Unfortunately the documentation for this new feature is pretty non-existent. On the docs I only found one page 'Manage table cleaner resource usage' that explains some of its features.
And in the Washington Patch 1 release there's another reference to this 'DM Job' where a PRB was solved.

Configuring the new cleaner

As seen in the documentation we can configure the table cleaner's multithreaded features in the sys_dm_job table. Documentation says you can configure 'max producers' and 'max consumers'. Initially this did not make it clear what these settings mean, so after we checked in with ServiceNow Support we got the answer. A 'producer' is the activity where the cleaner prepares 'chunks' for deletion. A 'consumer' is the activity that will pick up these chunks and performs the delete action. Each can have multiple threads and configuration of these should be considered wisely. So please be careful, assigning too many threads can (and probably will) mean the deletion activities take too much resources of the instance.
Furthermore, you need to balance both. Too much producers could mean too much prepared work for the consumers to pick up. And too much consumers could mean they don't have anything to delete as the producer might be the bottle neck.

 

Activating it yourself

Now the fun part, enabling this for your own is very simple.

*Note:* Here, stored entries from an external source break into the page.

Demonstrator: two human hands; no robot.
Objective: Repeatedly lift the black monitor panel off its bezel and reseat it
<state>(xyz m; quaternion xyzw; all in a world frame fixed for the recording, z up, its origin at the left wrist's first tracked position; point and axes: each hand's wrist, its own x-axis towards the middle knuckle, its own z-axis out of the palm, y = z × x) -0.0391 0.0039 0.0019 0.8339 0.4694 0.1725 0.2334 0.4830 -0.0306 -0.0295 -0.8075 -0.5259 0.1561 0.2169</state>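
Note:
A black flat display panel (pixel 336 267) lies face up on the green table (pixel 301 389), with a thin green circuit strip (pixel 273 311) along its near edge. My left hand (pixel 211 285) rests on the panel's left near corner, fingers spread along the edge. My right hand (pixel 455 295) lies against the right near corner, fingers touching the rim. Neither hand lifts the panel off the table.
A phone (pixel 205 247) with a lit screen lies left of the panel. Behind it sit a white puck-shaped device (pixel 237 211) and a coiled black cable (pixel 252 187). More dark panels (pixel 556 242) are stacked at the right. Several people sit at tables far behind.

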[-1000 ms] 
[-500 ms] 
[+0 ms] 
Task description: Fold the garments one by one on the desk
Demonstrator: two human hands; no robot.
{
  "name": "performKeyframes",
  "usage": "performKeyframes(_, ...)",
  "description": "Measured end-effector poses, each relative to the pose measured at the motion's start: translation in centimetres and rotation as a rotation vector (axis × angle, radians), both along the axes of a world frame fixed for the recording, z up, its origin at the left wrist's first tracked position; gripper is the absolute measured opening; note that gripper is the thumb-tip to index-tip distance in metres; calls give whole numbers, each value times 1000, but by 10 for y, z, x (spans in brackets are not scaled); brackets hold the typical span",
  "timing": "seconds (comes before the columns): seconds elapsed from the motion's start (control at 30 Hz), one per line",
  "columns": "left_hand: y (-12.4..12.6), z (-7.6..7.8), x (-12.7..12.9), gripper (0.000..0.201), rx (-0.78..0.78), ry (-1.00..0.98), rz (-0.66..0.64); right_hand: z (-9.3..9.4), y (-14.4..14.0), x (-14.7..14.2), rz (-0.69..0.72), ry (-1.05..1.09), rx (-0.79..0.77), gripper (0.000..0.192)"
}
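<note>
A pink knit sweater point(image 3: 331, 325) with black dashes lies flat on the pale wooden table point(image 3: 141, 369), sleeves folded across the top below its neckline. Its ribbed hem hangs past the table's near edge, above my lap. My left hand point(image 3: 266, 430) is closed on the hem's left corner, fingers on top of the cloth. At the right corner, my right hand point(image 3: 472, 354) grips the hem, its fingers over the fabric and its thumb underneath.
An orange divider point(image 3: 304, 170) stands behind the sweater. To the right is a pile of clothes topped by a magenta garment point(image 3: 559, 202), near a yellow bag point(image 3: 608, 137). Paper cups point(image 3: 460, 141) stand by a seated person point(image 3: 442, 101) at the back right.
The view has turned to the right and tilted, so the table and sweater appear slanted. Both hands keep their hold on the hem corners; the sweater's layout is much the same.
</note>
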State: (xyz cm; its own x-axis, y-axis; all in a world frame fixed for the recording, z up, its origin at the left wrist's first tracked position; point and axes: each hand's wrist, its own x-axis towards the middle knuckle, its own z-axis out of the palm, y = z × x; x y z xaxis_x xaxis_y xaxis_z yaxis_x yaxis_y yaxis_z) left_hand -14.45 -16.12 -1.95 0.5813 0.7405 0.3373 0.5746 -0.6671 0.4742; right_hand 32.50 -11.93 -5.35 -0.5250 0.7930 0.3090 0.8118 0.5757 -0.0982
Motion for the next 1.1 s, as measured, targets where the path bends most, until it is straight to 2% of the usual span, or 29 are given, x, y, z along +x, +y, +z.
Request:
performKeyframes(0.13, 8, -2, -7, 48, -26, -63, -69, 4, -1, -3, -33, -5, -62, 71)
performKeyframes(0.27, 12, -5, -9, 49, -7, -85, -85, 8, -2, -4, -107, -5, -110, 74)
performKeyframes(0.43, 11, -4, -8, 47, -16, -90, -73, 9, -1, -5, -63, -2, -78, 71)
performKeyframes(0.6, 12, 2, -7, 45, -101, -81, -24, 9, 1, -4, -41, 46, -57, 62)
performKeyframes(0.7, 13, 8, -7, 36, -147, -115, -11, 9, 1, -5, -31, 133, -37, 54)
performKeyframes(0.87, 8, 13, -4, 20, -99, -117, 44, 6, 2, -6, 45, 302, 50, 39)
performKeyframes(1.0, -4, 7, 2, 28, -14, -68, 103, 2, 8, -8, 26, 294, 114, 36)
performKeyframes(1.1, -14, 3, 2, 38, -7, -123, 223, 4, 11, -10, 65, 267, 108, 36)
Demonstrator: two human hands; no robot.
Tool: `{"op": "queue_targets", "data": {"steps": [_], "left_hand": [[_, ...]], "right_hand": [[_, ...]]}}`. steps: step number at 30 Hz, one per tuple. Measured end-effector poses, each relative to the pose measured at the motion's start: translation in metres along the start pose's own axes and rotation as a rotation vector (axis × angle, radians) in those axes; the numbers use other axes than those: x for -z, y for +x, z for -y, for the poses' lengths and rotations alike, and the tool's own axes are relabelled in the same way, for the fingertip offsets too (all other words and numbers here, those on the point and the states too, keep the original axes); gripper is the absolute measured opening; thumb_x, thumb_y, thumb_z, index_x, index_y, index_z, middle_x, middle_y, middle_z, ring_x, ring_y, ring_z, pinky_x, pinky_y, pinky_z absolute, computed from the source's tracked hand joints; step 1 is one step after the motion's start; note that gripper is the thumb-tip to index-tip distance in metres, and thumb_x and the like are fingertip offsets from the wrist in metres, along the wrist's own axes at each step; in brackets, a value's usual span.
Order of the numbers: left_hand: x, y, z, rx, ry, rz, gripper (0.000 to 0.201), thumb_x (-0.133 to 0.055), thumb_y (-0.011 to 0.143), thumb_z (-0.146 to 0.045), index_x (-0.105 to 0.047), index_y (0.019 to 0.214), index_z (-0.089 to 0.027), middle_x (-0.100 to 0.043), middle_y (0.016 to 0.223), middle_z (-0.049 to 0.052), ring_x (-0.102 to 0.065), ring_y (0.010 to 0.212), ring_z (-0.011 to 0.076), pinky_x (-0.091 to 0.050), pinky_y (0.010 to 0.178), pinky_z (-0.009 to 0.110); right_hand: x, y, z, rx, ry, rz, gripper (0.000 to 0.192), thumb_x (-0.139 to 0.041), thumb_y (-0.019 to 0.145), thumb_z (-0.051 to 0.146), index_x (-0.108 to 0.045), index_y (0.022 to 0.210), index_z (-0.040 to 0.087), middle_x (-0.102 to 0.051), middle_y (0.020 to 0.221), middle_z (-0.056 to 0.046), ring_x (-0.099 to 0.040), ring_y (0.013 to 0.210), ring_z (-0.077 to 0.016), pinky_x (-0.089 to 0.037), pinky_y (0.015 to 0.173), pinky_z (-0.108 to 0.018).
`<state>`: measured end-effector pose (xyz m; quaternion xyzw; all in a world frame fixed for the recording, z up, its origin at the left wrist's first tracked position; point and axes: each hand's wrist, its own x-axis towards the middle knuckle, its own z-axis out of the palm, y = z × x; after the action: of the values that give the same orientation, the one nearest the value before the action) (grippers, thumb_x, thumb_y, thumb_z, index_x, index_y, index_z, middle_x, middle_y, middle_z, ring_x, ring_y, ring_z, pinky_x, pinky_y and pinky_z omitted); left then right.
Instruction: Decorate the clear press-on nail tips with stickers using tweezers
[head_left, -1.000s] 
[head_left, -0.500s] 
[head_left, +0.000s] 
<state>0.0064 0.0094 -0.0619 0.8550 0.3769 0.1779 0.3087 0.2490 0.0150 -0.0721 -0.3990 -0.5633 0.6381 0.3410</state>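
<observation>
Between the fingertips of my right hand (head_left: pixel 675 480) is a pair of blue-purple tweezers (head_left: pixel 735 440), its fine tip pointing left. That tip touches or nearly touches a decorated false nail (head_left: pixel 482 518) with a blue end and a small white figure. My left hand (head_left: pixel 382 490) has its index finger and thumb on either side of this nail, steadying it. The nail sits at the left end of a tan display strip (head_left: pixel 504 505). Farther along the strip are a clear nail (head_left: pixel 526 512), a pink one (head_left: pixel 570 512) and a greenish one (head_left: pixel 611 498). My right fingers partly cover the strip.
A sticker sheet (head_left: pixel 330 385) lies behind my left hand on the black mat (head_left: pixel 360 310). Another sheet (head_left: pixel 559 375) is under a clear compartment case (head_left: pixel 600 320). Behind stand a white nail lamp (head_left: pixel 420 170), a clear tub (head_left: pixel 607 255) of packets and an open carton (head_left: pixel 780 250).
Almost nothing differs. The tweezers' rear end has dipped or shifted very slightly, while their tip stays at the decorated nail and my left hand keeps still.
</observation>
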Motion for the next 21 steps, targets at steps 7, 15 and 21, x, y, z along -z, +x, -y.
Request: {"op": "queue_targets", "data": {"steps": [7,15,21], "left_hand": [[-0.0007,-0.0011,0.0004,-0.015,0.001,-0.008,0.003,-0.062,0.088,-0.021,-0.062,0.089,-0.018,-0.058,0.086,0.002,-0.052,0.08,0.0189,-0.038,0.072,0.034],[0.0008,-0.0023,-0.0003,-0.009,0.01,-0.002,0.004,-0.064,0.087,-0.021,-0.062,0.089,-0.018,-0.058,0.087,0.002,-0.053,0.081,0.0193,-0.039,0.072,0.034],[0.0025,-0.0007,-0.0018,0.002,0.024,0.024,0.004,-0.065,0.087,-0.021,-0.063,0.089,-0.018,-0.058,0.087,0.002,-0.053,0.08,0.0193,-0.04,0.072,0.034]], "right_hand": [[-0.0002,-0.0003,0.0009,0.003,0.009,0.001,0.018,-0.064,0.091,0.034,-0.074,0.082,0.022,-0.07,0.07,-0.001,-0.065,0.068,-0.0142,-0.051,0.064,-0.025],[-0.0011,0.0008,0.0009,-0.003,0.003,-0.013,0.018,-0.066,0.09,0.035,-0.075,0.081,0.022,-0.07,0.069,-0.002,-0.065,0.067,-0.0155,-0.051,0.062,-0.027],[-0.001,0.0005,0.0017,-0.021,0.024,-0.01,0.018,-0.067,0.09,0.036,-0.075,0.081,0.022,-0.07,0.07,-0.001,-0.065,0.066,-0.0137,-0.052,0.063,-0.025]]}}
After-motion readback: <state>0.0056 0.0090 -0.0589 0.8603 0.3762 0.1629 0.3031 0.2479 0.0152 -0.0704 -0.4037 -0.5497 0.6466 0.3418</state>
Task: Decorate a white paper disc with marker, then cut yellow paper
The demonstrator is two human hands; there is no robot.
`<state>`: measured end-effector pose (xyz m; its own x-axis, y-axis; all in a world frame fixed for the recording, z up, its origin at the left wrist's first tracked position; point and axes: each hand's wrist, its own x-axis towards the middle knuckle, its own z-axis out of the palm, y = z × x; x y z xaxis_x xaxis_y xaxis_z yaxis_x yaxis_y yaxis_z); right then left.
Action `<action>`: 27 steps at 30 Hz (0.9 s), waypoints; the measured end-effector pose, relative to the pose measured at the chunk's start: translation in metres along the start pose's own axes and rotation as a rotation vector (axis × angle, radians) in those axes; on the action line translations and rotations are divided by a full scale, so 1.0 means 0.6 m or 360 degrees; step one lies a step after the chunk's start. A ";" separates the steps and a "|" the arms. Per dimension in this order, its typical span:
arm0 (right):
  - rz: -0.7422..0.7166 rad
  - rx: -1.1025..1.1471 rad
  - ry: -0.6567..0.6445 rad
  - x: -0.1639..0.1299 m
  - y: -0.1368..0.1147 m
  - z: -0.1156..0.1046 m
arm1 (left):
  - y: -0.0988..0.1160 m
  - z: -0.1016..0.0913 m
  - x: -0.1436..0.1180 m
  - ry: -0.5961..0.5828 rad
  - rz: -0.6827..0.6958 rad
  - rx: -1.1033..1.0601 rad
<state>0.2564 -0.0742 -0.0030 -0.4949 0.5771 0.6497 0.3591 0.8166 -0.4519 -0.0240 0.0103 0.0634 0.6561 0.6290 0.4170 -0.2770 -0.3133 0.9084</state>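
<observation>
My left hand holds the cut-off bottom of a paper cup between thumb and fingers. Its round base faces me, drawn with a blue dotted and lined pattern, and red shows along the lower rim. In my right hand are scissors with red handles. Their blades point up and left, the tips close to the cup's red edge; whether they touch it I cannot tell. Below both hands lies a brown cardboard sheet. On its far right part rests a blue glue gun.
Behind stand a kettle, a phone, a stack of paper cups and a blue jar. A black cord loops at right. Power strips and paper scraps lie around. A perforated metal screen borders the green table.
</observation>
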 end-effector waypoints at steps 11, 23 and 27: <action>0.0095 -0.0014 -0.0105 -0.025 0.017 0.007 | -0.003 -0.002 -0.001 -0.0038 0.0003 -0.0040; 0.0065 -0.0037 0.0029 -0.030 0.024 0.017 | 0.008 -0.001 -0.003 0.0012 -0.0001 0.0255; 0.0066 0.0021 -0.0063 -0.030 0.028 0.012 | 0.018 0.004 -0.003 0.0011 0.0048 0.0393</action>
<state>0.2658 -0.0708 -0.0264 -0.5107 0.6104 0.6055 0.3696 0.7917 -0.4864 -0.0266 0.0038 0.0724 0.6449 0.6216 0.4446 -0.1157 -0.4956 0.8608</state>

  • Go to the sys_trigger table, find 'Table Cleaner' and set its trigger type to 'Disabled'
  • Now find the sys_trigger 'Scheduler For All DMJobs' and set its trigger type to 'Repeat'

As soon as the system picks up the activities you will see data flowing in the sys_dm_run table. This contains the delete actions (chunks) that are being pickup up by a single delete thread (multiple of these can run simultaneously). You will be able to see how many chunks the job took and how many records it managed to delete.
If you open the sys_dm_chunk table you can find the chunks of work prepared. The state field of the chunks shows whether they are prepared ('ready') for picking up, or if they are completed/errored etc. The chunk_details field contains the table, wehereas 'chunk_size' contains the amount of records in scope for this activity.

 

Practice test

We have had a a practical testcase where the new cleaner was able to delete 25 million CMDB records in a timespan of approximately 60 hours. Of course the throughput is hugely depending on what table you're deleting from and what kind of conditions you chose such as cascade delete.


Some small footnotes

  1. We have confirmed with ServiceNow Support that this is the new table cleaner and it will replace the old one. Seeing there is so little documentation I would advise to be cautious before activating and make sure to monitor its results.
  2. In the sys_dm_job table you will find three DM Jobs, 'DMOrphan', 'DMUnreferencedRecordCleanerList' and 'DMTableCleaner'. For now my guess is as good as yours in what these do besides what their name indicates.
  3. The name suggest there's a connection to the data management job for deleting and updating records. I havent looked into that part too much so that is something for another post.


If you're interested in instance management, make sure to check out the blogs from Mark Roethof as he has some important topics covered. ~400 Articles, Blogs, Videos, Podcasts, Share proj... - ServiceNow Community

 

1 ACCEPTED SOLUTION

Tomas van Gelde
Tera Expert

I cant make an article so im posting a reply to mark this resolved.

View solution in original post

2 REPLIES 2

Tomas van Gelde
Tera Expert

I cant make an article so im posting a reply to mark this resolved.

ctsmith
Mega Sage

Just out of curiosity... did this new job get renamed to "DMScheduler"? That's the only one I can find similarly named in my instances.  Thanks!  This satisfied a curiosity as to why the original was suddenly disabled in Y upgrade.